I’ve experienced joy while watching a beautifully choreographed and exquisitely danced ballet performance or listening to the music of Ludovico Einaudi’s, “Life.” And nature has always presented me with awe that manifests into joy, the most recent full moon would be an example. Just from those three samples, and there are many more, I would refer to joy as an energy. When I’m at that higher frequency it seems as if I could move mountains, and indeed some amazing moments happen in those states of pure essence. Joy is an attraction that attracts others to it.
Pierre Teilhard de Chardin (1881-1955) is an author whom I highly respect and who has influenced my thinking regarding living life at its fullest, from the soul level and my relationship with the natural world. From a deeply intellectual, philosophical and scientific standpoint, joy is really indescribable because it comes from something beyond us. This is how Teilhard deChardin describes it:
“Joy is the infallible sign of the presence of God.”
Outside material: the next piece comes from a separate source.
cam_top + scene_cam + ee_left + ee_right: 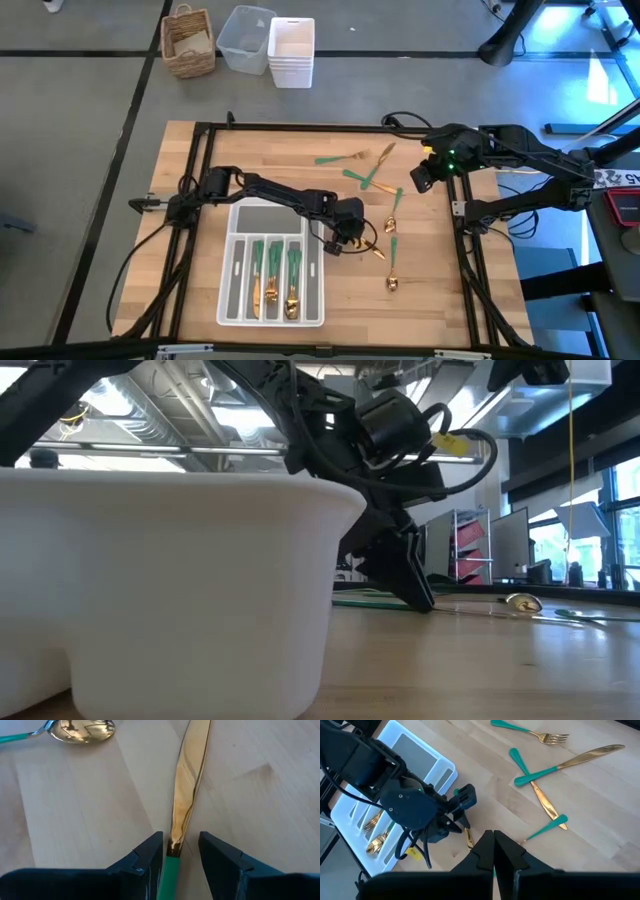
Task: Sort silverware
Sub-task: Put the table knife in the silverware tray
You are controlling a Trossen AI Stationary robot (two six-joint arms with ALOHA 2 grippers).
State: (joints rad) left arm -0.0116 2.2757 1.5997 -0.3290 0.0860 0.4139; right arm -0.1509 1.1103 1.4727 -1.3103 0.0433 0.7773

That probably is the simplest and most profound description that I can relate to for it speaks to me of the ineffable essence of joy. It can come out of no where and everywhere; last a moment or hours. We may very well be surrounded by joy 24/7 and just not be aware of the frequency, but it is there under all the activity of living. Something we know but cannot really define or touch.
What experiences have you had that filled you with joy? At what frequency were you functioning to invoke joy?